他本涵养极高,心机深沉,可是知晓风清扬传授令狐冲剑术后,又没了左冷禅的威胁,如释重负,只道将来华山派落在令狐冲手里,总能胜过现在,可是没想到这徒弟有勇无谋,根本体会不到他和风清扬的苦心。
令狐冲一怔,他并非愚昧不堪,岳不群将道理说透,他自是理解了师父的一片苦心。
他不禁自扇耳光,心道:“令狐冲啊令狐冲,你真是大蠢材。”
苏离道:“好了。”
“爹爹,我和岳灵珊妹妹采了露水和梅花酿制了梅花酒,你来试试吧。”
另一边任盈盈出现。
苏离点点头,和任盈盈走到一个亭子,上面摆了酒壶和酒杯。
他并不喝酒,向着任盈盈微笑道:“你是怕我杀了他们?”
梅花酒当然不是这么快能酿制好的,这说是梅花酒,其实是梅花露,苏离一语道破蠢女儿的心思。

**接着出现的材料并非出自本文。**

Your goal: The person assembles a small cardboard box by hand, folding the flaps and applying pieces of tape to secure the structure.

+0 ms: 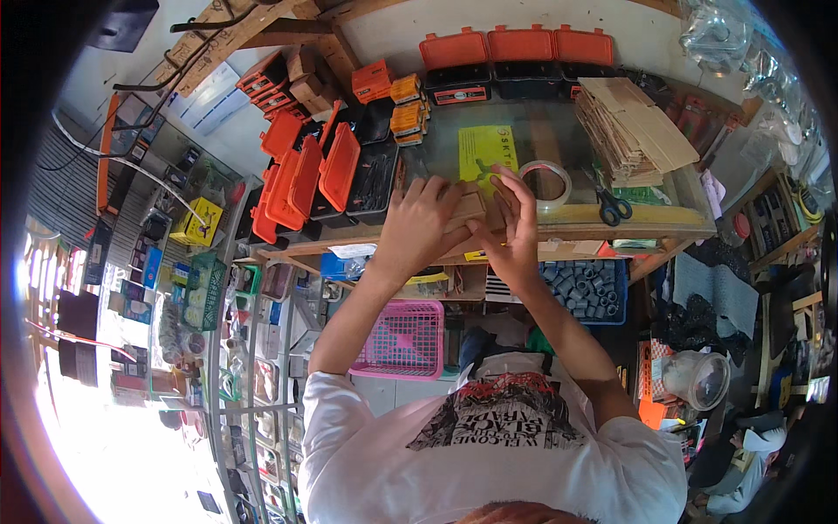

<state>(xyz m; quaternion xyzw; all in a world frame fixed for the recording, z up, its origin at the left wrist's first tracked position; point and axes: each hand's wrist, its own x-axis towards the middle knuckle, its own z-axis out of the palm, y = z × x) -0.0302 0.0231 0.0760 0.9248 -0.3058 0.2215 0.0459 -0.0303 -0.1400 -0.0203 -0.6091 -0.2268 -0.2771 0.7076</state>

任盈盈道:“我觉得爹爹不会胡乱杀人,但怕他们惹你生气,又吃不少苦头。”
苏离道:“你啊,总是心善。”
任盈盈道:“我想爹爹大战之前,也是需要一番清净的,否则何必呆在这高人隐士辈出的终南山。”
苏离淡然道:“盈盈你错了,爹爹不求清净,只是天地之间任我行,想去哪里就去哪里。”
任盈盈心里一沉,道:“我想求爹爹一件事?”
苏离道:“什么事?”
任盈盈道:“无论爹爹去哪,别把我丢了。”
苏离拍了拍她头,道:“傻姑娘,你首先是任盈盈,然后才是任我行的女儿,以后不要有这种念头了。”
苏离站起身,负手遥望东方。
任盈盈突然觉得此前那个跟自己谈笑的爹爹是如此的遥远和不真实,他的本质仍是无情和冷酷吗?
可是爹爹说的话又好有道理,她首先是任盈盈,然后才是任我行的女儿。
但做爹爹的女儿,真的很安心。
她心乱如麻,瞧着苏离。
爹爹近在咫尺,又远在天边。
一抹斜阳落在苏离背上,将他影子拉得老长。
苏离脑海里飘过许多面孔,有任我行记忆中的人,也有他自西湖牢底出来后见过的人,不一而足。